Indene C60 and C70 bisadducts (IC60BA and IC70BA) have relatively high lowest unoccupied molecular orbital energies. In poly(3‐hexylthiophene) (P3HT)‐based polymer solar cells (PSCs), this produces an increase in open‐circuit voltage (VOC) and power conversion efficiency (PCE). However, ICBA synthesis produces a mixture of regio‐isomers with different indene spatial orientations (2, 5, and 12 o'clock) that alter the IC70BA molecular packing when mixed with P3HT. In this paper, how the IC70BA regio‐isomerism affects the PSC performance is examined by investigating the molecular packing of P3HT:IC70BA layers with different regio‐isomeric ratios. For the first time, non‐destructive spectroscopic ellipsometry is used to investigate the effect of the fabrication conditions on the P3HT/IC70BA vertical volume fraction distribution and the results are attributed to the spatial arrangement of the regio‐isomers. It is demonstrated that this unambiguously affects the PSC performance. As a result, record device efficiencies are repeatedly attained for standard architecture P3HT:IC70BA PSCs with photoactive areas of 0.43 cm2, achieving 5.9 (±0.4)% PCE (n = 15).
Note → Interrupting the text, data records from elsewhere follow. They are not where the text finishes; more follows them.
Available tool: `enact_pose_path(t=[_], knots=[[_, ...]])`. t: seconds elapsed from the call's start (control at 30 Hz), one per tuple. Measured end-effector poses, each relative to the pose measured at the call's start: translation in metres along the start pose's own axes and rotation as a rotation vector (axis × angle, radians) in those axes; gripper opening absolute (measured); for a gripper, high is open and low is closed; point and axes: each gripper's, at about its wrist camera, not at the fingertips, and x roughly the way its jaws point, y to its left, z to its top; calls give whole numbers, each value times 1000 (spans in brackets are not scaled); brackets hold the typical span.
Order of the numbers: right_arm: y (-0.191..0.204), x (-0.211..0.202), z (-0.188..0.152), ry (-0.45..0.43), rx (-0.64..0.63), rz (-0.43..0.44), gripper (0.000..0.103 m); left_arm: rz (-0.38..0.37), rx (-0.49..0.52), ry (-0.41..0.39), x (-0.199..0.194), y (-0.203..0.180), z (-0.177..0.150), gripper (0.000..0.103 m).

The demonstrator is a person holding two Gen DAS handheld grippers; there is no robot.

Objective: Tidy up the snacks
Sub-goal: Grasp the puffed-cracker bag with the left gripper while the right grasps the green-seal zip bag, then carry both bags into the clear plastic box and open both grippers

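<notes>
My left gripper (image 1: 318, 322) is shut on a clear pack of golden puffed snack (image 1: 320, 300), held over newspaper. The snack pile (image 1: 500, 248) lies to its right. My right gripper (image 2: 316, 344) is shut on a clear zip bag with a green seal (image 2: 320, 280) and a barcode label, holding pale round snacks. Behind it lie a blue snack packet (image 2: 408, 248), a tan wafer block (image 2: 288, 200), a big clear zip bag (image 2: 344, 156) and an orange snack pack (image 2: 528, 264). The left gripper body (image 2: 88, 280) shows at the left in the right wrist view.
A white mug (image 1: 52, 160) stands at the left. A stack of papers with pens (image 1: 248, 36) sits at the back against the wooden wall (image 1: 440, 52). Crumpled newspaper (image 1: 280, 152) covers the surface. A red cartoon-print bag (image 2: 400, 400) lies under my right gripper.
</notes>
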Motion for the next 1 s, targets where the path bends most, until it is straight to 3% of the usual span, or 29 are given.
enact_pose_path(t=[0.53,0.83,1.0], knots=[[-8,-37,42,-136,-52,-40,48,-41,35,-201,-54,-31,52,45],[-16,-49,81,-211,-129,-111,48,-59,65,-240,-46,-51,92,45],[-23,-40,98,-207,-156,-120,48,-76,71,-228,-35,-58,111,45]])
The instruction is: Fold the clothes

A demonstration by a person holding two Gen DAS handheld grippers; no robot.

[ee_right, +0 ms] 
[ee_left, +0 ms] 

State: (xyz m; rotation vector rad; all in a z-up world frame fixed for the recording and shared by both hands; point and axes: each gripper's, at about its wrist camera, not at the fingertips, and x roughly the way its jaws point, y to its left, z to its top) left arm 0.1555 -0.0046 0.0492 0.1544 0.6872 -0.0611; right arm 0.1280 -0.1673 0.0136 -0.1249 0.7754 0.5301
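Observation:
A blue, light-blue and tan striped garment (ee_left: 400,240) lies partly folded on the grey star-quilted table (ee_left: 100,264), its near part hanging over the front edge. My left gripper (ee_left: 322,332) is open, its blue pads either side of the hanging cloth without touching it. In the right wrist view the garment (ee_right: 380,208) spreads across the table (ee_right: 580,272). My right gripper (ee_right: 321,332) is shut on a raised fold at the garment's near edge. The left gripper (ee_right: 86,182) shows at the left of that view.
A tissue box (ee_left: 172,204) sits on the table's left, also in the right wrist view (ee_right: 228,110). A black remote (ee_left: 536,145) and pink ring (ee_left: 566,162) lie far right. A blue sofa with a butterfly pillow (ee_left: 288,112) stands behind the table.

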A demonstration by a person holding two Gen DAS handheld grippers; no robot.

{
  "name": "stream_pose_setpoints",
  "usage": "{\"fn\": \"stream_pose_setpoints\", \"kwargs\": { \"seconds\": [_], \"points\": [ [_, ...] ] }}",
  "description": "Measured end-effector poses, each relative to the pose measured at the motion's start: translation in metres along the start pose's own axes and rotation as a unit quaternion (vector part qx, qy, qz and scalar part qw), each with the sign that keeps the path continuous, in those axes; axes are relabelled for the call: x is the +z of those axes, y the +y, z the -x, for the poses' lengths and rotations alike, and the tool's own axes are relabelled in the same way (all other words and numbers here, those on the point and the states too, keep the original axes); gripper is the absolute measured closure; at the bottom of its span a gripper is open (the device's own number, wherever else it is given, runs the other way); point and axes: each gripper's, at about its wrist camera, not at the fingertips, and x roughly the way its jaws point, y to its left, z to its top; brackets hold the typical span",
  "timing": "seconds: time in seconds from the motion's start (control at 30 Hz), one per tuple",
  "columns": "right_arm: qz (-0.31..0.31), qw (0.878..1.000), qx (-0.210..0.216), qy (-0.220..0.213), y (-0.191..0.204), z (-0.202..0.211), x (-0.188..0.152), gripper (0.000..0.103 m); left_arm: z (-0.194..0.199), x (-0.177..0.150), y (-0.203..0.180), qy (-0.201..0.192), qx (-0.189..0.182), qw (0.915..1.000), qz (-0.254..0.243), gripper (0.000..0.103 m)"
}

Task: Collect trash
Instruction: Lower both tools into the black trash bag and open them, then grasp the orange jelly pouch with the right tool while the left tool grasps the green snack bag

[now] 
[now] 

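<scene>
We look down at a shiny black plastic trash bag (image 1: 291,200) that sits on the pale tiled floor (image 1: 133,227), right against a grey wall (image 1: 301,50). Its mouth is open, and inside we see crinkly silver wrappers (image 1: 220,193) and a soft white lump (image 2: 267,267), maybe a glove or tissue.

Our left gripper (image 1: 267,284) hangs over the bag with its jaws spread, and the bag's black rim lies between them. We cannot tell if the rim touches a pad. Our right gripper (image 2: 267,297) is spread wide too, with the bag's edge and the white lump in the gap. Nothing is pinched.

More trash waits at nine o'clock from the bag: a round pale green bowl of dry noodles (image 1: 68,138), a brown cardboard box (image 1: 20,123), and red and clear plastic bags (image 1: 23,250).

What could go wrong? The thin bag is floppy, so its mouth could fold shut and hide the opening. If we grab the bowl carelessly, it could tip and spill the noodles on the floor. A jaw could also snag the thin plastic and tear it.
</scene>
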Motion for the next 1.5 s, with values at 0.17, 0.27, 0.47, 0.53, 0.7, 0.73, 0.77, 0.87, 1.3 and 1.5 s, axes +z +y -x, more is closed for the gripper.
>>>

With control of the IC70BA constituent, device PCEs vary from below 2.2% to peak values above 6.7%, among the highest recorded PCEs for a P3HT combination, highlighting the importance of the molecular phase separation for high‐efficiency devices.

Item Type: Article
Uncontrolled Keywords: polymer solar cells, high-efficiency, vertical phase separation, regio-isomerism, P3HT-ICBA
Subjects: T Technology > TK Electrical engineering. Electronics Nuclear engineering
Faculty / School / Research Centre / Research Group: Faculty of Engineering & Science
Faculty of Engineering & Science > School of Engineering (ENG)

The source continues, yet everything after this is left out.